Univariate Visualizations
A breakdown of the listings by borough is one area of investigation about which I’m interested. Since it draws the most tourists, you may anticipate Manhattan to have the most, but as someone who doesn’t reside in New York City, I’m not sure what to anticipate for the other boroughs.
ggplot(data, aes(neighbourhood_group, fill = room_type)) + geom_bar() +
theme_bw() +
labs(title = "Air BnB By Location ", y = "Number of Listings", x = "Borough")
Brooklyn is a very close second to Manhatten in terms of the number of Air BnB listings, as might be expected. The Bronx and Staten Island have extremely few, but Queens has a few.

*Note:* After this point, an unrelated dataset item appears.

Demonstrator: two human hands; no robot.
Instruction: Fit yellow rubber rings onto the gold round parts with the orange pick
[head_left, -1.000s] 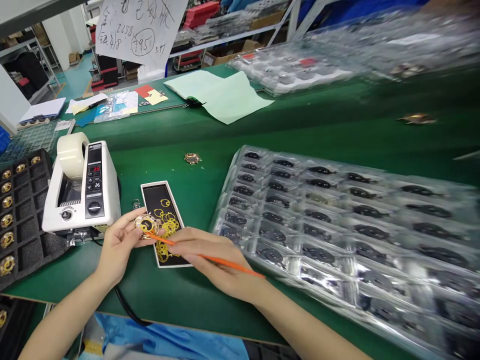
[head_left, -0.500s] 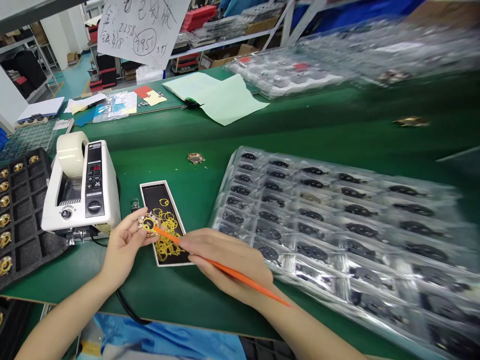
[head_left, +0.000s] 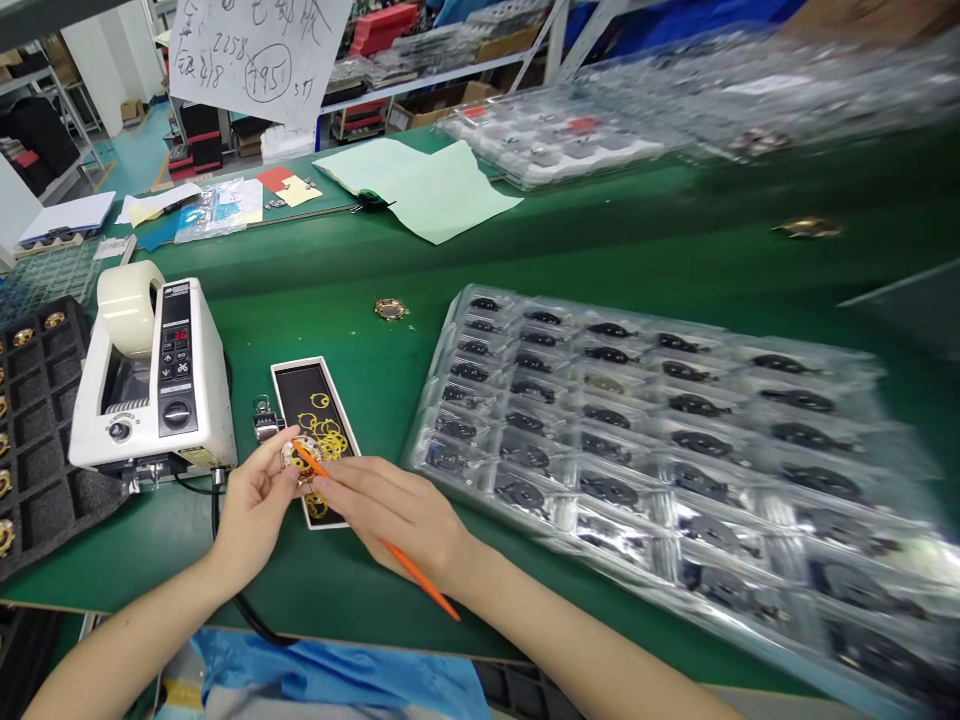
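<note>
1. Left hand (head_left: 255, 510): fingers curled and closed, thumb and fingertips gripping a gilt openwork disc (head_left: 301, 457) by its rim, over the near half of a white-edged black card (head_left: 291, 385).
2. Right hand (head_left: 397, 512): closed in a pen grip on an orange stick (head_left: 411, 572), its tip reaching the disc's face.
3. The card bears loose gold filigree pieces (head_left: 328, 436). A hand tally counter (head_left: 264, 420) sits just beside its left edge, with a tape dispenser (head_left: 154, 385) beyond.
4. A clear blister tray (head_left: 637, 450) of black parts lies right of the card on the green bench mat (head_left: 322, 330).
5. Assessment: the rim grip is sound, leaving the face unobstructed. Stick contact should stay light and controlled.
</note>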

This graph also breaks down the number of listings by room type. Visually, we can see that the Entire Homes / Apartments, but there is another interesting takeaway in that Manhattan appears to have a higher percentage of postings of this type than other places.
In order to produce counts for this data and make it simple to incorporate the colored sub neighborhoods, I used a bar graph.
Another plot that may be of interest to us is the reviews per month, which may serve as a metric for the average length of stay at different places.
ggplot(data, aes(reviews_per_month), xlim = c(0,10)) +
geom_histogram(binwidth = .25) +
labs(title = "Reviews Per Month")
This graph is a histogram that displays the monthly review distribution. Most listings have fewer than seven or eight per month, although some do. Since most postings in NYC are for longer periods of time, this plot makes sense because most won’t be rented out frequently enough to be a problem.
Bivariate Visualization(s)
The pricing in various locations is another metric that we might be interested in. Which places demand the highest price per night of stay may be of interest to us if we were interested in investing in an Air BnB.
%>%
data ggplot(aes(neighbourhood_group, price), fill = neighbourhood) +
geom_boxplot() +
labs(title = "Price per Listing by Borough") +
theme_bw()
The above plot shows how listings in various places are scattered in terms of price per night. I chose a box plot since it displays how prices are spread throughout the various areas. Most listings in the Bronx and Staten Island are reasonably priced and congregate in one area, as might be predicted. Although there are a few pricey outliers, Queens tends to be inexpensive overall. Finally, it is evident that Brooklyn and Manhattan, which account for the vast bulk of the most expensive Air BnBs, are both more expensive in general.This dataset served as an useful example for practice in creating visualizations.